Edmunson conserve dans son bureau des seaux contenant une douzaine de combinaisons de ce que la NASA s’attend à trouver sur la Lune. Les recettes comprennent des mélanges variés de basalte, de calcium, de fer, de magnésium et d’un minéral appelé anorthite qui n’existe pas à l’état naturel sur Terre. M. Edmunson pense que l’anorthite synthétique blanche et brillante développée en collaboration avec l’École des mines du Colorado est représentative de ce que la NASA s’attend à trouver sur la croûte lunaire.
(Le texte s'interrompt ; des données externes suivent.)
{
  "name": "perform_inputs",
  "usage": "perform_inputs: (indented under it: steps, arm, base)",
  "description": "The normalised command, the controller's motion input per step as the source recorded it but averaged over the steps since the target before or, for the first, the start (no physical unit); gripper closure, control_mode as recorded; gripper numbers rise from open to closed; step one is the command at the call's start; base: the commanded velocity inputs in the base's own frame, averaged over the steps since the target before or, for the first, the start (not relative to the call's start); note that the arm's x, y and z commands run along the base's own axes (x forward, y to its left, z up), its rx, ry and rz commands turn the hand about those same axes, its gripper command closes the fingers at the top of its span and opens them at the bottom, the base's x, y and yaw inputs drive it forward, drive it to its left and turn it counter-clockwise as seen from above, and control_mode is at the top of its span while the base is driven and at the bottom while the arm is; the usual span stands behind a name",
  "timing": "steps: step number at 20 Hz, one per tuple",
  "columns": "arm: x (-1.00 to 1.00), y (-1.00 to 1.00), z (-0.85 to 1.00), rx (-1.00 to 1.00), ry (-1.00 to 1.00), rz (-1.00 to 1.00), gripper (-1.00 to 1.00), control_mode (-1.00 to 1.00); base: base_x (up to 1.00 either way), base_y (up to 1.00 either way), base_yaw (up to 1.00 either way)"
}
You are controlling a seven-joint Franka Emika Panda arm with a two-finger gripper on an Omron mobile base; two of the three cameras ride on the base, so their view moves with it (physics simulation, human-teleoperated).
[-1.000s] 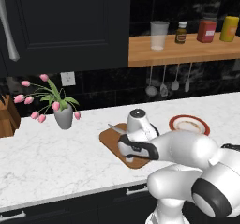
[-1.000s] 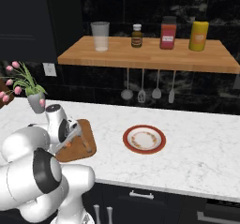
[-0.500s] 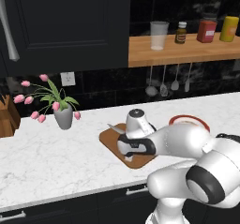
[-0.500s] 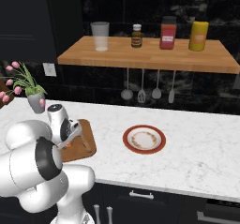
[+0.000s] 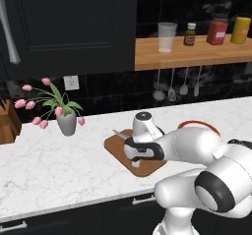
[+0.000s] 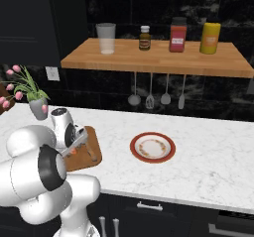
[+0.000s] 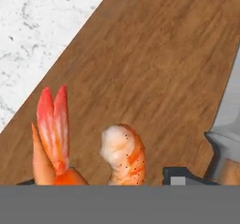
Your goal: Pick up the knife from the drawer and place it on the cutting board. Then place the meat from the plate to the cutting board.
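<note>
While the arm reaches low over the counter (image 5: 59,165), its jaws (image 7: 112,183) sit right above the board (image 7: 154,63), and the shrimp (image 7: 124,155) lies on the wood between the fingertips (image 7: 183,176). One dark tip shows just right of the shrimp, with a gap between them; the other tip is hidden, so whether the jaws are spread clear or touching the meat cannot be told. Its orange tail fins stand up on the left of the hand view. A grey knife (image 7: 227,124) blade lies along the right edge, also on the board.

From the left base view, the board (image 5: 118,148) rests on the white marble counter, the hand covering its middle, and the knife (image 5: 119,133) tip pokes out at the board's far left. To the right, on the counter apart from the board, sits the plate (image 6: 153,147). Farther left stands a vase of pink tulips (image 5: 56,111). Beyond, steel utensils (image 6: 158,94) hang under a wooden shelf (image 6: 158,60) carrying a cup (image 6: 105,37) and three jars (image 6: 178,35).
</note>
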Motion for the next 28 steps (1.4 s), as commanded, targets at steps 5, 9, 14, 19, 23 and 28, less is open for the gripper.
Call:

Cependant, bien que l’équipe pense pouvoir faire un « travail raisonnablement bon » pour faire correspondre la géolocalisation à la géologie de la Terre, elle n’en est pas moins consciente de l’importance de la géologie.chimique des propriétés chimiques du régolithe, explique Clinton, « il est très difficile de faire de la géologie une réalité ».technique la forme des différents petits morceaux d’agrégats, parce qu’ils sont construits par des collisions avec des météorites et tout ce qui a frappé la Lune pendant 4 milliards d’années ».
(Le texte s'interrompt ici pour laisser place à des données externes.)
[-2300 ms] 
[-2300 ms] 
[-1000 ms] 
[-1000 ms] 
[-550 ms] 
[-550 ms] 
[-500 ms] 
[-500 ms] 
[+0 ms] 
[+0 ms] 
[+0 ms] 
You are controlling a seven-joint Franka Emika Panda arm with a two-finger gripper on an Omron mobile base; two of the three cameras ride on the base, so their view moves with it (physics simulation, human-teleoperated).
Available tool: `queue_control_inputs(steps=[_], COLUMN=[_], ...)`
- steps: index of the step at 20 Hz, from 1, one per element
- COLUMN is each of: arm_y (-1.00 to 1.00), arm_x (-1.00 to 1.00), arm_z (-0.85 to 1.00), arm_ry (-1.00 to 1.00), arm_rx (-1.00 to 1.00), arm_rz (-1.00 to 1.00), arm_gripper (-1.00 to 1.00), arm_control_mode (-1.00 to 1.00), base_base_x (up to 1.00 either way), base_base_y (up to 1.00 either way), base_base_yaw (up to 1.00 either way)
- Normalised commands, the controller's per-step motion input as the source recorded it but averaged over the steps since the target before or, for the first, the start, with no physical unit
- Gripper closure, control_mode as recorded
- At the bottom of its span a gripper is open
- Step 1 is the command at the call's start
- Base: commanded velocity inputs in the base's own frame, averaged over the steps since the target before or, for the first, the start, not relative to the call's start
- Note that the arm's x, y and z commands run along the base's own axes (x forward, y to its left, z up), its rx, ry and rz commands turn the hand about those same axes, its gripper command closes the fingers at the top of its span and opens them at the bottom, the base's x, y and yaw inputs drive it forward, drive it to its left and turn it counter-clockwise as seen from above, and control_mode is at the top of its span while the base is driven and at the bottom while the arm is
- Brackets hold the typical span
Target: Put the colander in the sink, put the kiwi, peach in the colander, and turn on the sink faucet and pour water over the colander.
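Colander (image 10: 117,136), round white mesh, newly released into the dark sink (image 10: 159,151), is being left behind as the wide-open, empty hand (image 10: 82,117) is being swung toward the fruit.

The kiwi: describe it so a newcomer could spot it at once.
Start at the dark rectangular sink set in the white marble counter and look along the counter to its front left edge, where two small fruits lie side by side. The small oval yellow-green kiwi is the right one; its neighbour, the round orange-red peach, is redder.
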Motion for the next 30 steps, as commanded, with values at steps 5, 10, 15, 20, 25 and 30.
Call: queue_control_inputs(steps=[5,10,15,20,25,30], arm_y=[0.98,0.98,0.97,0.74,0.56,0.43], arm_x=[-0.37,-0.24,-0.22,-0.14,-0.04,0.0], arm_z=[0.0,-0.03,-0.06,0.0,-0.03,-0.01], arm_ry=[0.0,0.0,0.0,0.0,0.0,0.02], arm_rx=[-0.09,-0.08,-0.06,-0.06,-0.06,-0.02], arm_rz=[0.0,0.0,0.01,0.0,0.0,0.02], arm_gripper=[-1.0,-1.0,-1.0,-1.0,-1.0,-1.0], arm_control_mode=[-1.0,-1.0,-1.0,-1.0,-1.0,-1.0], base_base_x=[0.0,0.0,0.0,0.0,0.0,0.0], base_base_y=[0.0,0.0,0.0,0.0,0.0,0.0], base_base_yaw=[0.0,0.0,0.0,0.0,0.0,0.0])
D’autres facteurs X doivent être pris en compte lors de la construction sur la Lune, et beaucoup de choses peuvent mal tourner. La gravité est beaucoup plus faible, il y a un risque de tremblement de lune qui peut créer des vibrations pendant 45 minutes, et les températures au pôle sud peuvent atteindre 130° Fahrenheit à la lumière du soleil et descendre jusqu’à -400° la nuit. La poussière lunaire abrasive peut obstruer les articulations des machines et provoquer leur arrêt brutal. Lors des missions Apollo, le régolithe a endommagé les combinaisons spatiales et l’inhalation de poussière a provoqué chez les astronautes des symptômes semblables à ceux du rhume des foins.
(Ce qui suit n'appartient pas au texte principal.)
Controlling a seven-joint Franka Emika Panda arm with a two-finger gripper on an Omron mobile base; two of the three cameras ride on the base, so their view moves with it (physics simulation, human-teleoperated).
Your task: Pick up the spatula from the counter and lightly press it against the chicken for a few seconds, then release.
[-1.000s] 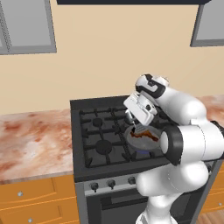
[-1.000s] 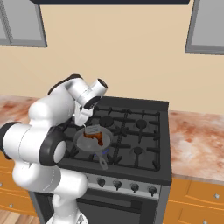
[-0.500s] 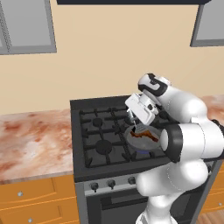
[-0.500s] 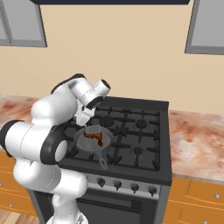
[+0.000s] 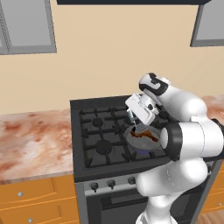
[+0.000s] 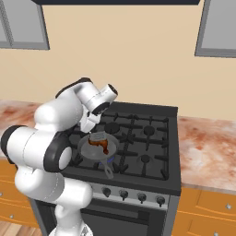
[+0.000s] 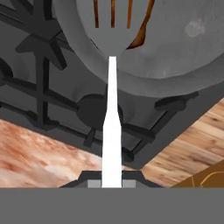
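Marbled counter [image 5: 30,144] flanking black gas stove [image 5: 96,127], grey pan [image 6: 85,148] on a front burner, gripper [image 7: 112,183] above its rim, jaws clamped on the white handle of the slotted spatula [image 7: 111,127], blade laid over brown chicken [image 7: 142,37] in the pan

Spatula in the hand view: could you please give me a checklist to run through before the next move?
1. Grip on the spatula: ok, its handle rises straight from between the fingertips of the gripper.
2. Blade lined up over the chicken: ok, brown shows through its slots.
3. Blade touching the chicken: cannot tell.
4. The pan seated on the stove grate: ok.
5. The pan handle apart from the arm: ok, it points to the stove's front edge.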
La construction de Mars Dune Alpha, l’habitat d’essai situé au Texas, présentait un facteur X encore plus important : L’espèce humaine n’ayant jamais ramené sur Terre un échantillon de sol martien, l’Icon a dû simuler ce matériau, en se basant sur des prédictions concernant sa composition, notamment sa richesse en basalte (ils appellent leur matériau de construction « lavacrete »). Selon Jason Ballard, directeur général de la NASA, le plus important était de faire correspondre correctement la couleur du sol martien, afin d’imiter avec précision ce que serait la vie sur la planète rouge.